Hormis la sur­prise de voir un des douze travaux d’Her­cule accom­pli bien avant l’heure con­v­enue, ce pre­quel s’avère un énième reje­ton de Spar­ta­cus — ou plutôt de l’autre reje­ton Glad­i­a­tor. Le fils de Zeus, pour­suivi par la haine du mari trompé de sa mère, le tyran­nique roi d’Ar­gos, devient donc un esclave, puis un glad­i­a­teur, pour revenir libér­er son peu­ple et régler dans le sang son com­plexe d’Œdipe (escorté par une armée dont on se demande bien à quoi elle sert, le héros faisant pra­tique­ment tout le tra­vail à lui seul). Sur le plan esthé­tique, Ren­ny Har­lin sem­ble avoir été, comme quelques autres, très inspiré par la vision du con­testable 300 de Zack Sny­der, dont il a cepen­dant le bon goût de ne pas repren­dre la palette de couleurs qui singeait atro­ce­ment les planch­es de Frank Miller.

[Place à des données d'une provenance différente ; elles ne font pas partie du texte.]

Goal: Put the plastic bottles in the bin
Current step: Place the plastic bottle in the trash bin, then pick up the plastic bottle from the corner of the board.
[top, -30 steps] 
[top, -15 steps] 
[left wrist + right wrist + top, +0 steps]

Vis­i­ble­ment fasciné par la puis­sance, le bûcheron fin­landais, aux heures de gloire déjà loin­taines dans le ciné­ma d’ac­tion énergique à défaut d’être habile (58 min­utes pour vivre, Cliffhang­er, Au revoir à jamais), s’ingénie dès lors à mag­ni­fi­er la moin­dre prouesse physique à coups de ralen­tis-accélérés, dont il abuse tant et si bien que toute choré­gra­phie se voit réduite à une suc­ces­sion de tours de manège. L’emphase ciné­tique — à laque­lle on pour­rait trou­ver des cir­con­stances atténu­antes — tourne à la vaine hys­térie de mon­tage s’ébrouant pour créer plus de mou­ve­ment qu’il n’en existe à l’écran.

Para­doxale­ment, c’est aus­si cette exci­ta­tion peu regar­dante et peu mature qui ôte l’en­vie de vouer les efforts de Har­lin au néant absolu. Cette capac­ité du cinéaste à s’ébrouer dans son devoir de faiseur, à faire frémir un peu — même en faisant du sur­place — le raide sérieux de l’en­tre­prise, fût-ce au prix de grands moments de n’im­porte quoi (voir l’une des dernières scènes de bataille, digne d’un jeu vidéo égaré dans un film, où Her­cule en appelle à la puis­sance pater­nelle de la foudre : future scène culte à prévoir), rend le film plus touchant que d’autres dans ses égare­ments et son ratage. Sans doute est-ce dû au fait que dans ceux-ci, on trou­ve certes un manque cru­el d’o­rig­i­nal­ité mais rien qui ressem­ble à une soumis­sion servile et cade­nassées à une charte (comme dans 300), et encore moins de mépris envers ce qui est filmé, même quand il y est trav­es­ti (dédain qu’on pou­vait décel­er, dans le même genre, dans le récent Choc des Titans, lui-même riche en départs en vrille, mais plus pro­gram­ma­tiques). Cela ne fait pas — loin de là — de La Légende d’Her­cule une œuvrette sous-estimée, seule­ment quelque chose de moins sin­istre que la pré­ten­tion ridicule de, par exem­ple, Aki­va Golds­man s’es­sayant à la fan­ta­sy.